→ Activity
An exact reproduction of the listing is wanted, with the pictures dropped.

→ Supplied data
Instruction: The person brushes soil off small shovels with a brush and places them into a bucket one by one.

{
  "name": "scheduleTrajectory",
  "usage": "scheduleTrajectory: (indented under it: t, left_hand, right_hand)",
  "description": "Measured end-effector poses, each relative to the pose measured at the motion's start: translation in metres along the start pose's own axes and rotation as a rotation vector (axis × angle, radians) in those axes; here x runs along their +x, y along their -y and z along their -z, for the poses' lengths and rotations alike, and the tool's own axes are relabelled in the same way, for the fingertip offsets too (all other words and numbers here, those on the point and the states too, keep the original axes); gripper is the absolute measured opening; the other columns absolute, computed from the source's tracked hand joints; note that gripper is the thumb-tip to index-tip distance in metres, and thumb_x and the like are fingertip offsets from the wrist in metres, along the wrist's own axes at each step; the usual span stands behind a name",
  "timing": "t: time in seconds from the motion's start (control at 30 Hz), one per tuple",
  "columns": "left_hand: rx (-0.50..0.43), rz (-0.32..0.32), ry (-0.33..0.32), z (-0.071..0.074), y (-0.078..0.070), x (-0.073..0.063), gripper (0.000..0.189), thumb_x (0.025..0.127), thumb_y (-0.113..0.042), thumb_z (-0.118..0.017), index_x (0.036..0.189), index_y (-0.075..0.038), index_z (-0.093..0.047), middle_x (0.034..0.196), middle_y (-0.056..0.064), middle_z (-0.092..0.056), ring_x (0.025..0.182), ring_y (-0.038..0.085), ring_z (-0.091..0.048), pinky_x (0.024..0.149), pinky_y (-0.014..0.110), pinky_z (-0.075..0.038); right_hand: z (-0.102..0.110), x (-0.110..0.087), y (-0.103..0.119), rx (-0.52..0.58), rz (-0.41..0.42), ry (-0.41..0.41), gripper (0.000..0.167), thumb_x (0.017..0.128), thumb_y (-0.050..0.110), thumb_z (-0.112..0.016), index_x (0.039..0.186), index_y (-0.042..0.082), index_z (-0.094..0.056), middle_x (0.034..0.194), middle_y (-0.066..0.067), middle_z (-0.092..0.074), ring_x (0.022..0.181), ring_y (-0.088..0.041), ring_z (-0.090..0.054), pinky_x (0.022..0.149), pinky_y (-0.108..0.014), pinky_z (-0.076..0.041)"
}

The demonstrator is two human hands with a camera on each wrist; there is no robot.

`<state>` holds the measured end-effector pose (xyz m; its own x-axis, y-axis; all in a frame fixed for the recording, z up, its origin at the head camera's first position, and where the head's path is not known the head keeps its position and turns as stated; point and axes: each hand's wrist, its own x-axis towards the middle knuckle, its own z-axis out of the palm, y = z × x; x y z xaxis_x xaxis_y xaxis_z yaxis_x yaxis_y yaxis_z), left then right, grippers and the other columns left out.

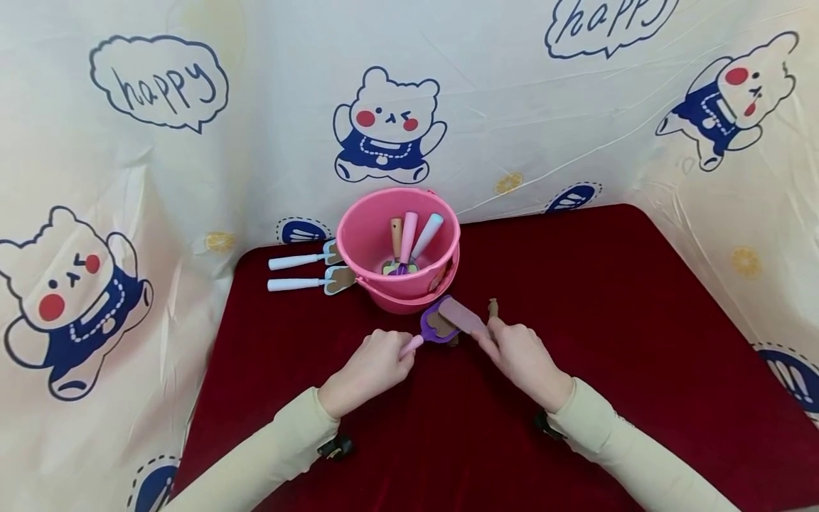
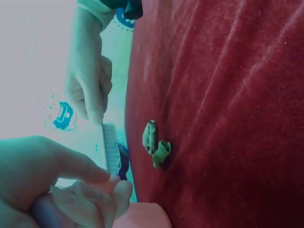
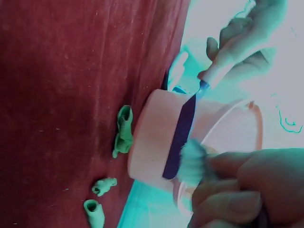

→ Task output
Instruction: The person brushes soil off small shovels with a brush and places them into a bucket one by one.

{
  "name": "scheduleTrajectory",
  "usage": "scheduleTrajectory: (indented under it: t, left_hand, right_hand)",
  "description": "Measured end-effector poses, each relative to the pose measured at the motion's start: translation in metres along the start pose's own axes and rotation as a rotation vector (axis × angle, radians) in those axes; here x runs along their +x, y along their -y and z along their -z, for the poses' lengths and rotations alike, and the tool's own axes are relabelled in the same way, for the fingertip offsets too (all other words and numbers here, those on the point and the states too, keep the original axes); gripper is the absolute measured opening; the other columns absolute, computed from the source's tracked hand joints; note that gripper is the thumb-tip to index-tip distance in metres, and thumb_x and the like are fingertip offsets from the wrist in metres, along the wrist's own axes at each step; the usual span stands behind a name",
  "timing": "t: time in seconds from the motion's start (control at 30 Hz), one per tuple",
  "columns": "left_hand: rx (-0.50..0.43), rz (-0.32..0.32), ry (-0.33..0.32), z (-0.071..0.074), y (-0.078..0.070), x (-0.073..0.063), gripper (0.000..0.189), thumb_x (0.025..0.127), thumb_y (-0.113..0.042), thumb_z (-0.118..0.017), index_x (0.036..0.189), index_y (-0.075..0.038), index_z (-0.093..0.047), middle_x (0.034..0.196), middle_y (-0.056..0.064), middle_z (-0.092..0.056), ring_x (0.025..0.182), ring_y (-0.038..0.085), ring_z (-0.091..0.048), pinky_x (0.024..0.149), pinky_y (-0.014..0.110), pinky_z (-0.075..0.038); right_hand: z (-0.102..0.110), x (-0.110..0.087), y (-0.103..0.119), rx (-0.52..0.58), rz (-0.41..0.42), ry (-0.41..0.41), gripper (0.000..0.167), thumb_x (0.017..0.128), thumb_y (-0.050..0.110), thumb_z (-0.112..0.016), index_x (0.039..0.186), index_y (-0.042..0.082), index_z (-0.094..0.056), middle_x (0.034..0.194), middle_y (-0.066..0.067), middle_z (-0.092..0.074), ring_x (0.022..0.181), ring_y (-0.088..0.041), ring_z (-0.090..0.054), pinky_x (0.022..0.149), pinky_y (-0.108..0.014), pinky_z (-0.076..0.041)"
}

The demonstrator is two human hands with a camera on each wrist; there is no robot.

`<state>` holds the measured end-effector pose (xyz m; its own x-axis, y-axis; all in a frame fixed for the recording, z up, its origin at the head camera's first position, and where the head's path is not known the head keeps its position and turns as stated; point and axes: each hand's wrist, its own x-axis towards the middle knuckle, its own z-axis out of the palm, y = z × x; x y z xaxis_x xaxis_y xaxis_z yaxis_x yaxis_y yaxis_z), left then right, grippers and the other columns left out.

Nothing else is required to complete this exercise.